- What you need to do -
With nothing added or dropped, copy the data that follows exactly.

═════ Stored data

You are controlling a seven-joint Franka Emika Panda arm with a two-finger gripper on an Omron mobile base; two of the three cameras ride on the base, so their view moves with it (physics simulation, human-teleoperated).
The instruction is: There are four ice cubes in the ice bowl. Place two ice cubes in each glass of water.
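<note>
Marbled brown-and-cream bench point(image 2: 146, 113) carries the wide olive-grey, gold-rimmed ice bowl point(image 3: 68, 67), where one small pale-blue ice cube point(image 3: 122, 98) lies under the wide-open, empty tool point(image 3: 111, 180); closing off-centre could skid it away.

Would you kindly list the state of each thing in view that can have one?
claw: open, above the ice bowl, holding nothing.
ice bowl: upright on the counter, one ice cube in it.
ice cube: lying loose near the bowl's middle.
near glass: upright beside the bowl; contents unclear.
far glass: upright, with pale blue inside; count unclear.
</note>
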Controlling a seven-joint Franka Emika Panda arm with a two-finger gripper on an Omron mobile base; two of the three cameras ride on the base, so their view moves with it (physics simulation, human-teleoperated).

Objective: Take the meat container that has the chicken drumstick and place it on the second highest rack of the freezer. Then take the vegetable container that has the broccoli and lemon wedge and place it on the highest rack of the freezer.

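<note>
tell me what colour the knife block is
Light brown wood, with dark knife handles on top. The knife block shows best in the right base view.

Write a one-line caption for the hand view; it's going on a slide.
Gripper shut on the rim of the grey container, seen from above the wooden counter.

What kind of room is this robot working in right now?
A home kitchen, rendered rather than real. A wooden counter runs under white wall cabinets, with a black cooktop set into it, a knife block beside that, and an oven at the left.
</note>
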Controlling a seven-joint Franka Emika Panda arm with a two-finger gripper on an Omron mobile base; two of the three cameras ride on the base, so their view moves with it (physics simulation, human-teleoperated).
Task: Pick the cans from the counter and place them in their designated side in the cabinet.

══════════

- Result for this task -
You are controlling a seven-joint Franka Emika Panda arm with a two-finger gripper on an Omron mobile base; two of the three cameras ride on the base, so their view moves with it (physics simulation, human-teleoperated).
The instruction is: There are four ice cubes in the ice bowl. Place two ice cubes in each glass of water.
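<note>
Marbled brown-and-cream bench point(image 2: 146, 113) carries the wide olive-grey, gold-rimmed ice bowl point(image 3: 68, 67), where one small pale-blue ice cube point(image 3: 122, 98) lies under the wide-open, empty tool point(image 3: 111, 180); closing off-centre could skid it away.

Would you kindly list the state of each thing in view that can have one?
claw: open, above the ice bowl, holding nothing.
ice bowl: upright on the counter, one ice cube in it.
ice cube: lying loose near the bowl's middle.
near glass: upright beside the bowl; contents unclear.
far glass: upright, with pale blue inside; count unclear.
</note>
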Controlling a seven-joint Franka Emika Panda arm with a two-finger gripper on an Omron mobile base; two of the three cameras ride on the base, so their view moves with it (physics simulation, human-teleoperated).

Objective: Take the meat container that has the chicken drumstick and place it on the second highest rack of the freezer. Then take the vegetable container that has the broccoli and lemon wedge and place it on the highest rack of the freezer.

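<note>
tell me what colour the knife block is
Light brown wood, with dark knife handles on top. The knife block shows best in the right base view.

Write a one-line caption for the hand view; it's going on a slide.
Gripper shut on the rim of the grey container, seen from above the wooden counter.

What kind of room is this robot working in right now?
A home kitchen, rendered rather than real. A wooden counter runs under white wall cabinets, with a black cooktop set into it, a knife block beside that, and an oven at the left.
</note>
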Controlling a seven-joint Franka Emika Panda arm with a two-finger gripper on an Omron mobile base; two of the three cameras ride on the base, so their view moves with it (physics simulation, human-teleoperated).
Task: Pick the cans from the counter and place them in their designated side in the cabinet.

With that, the output is complete.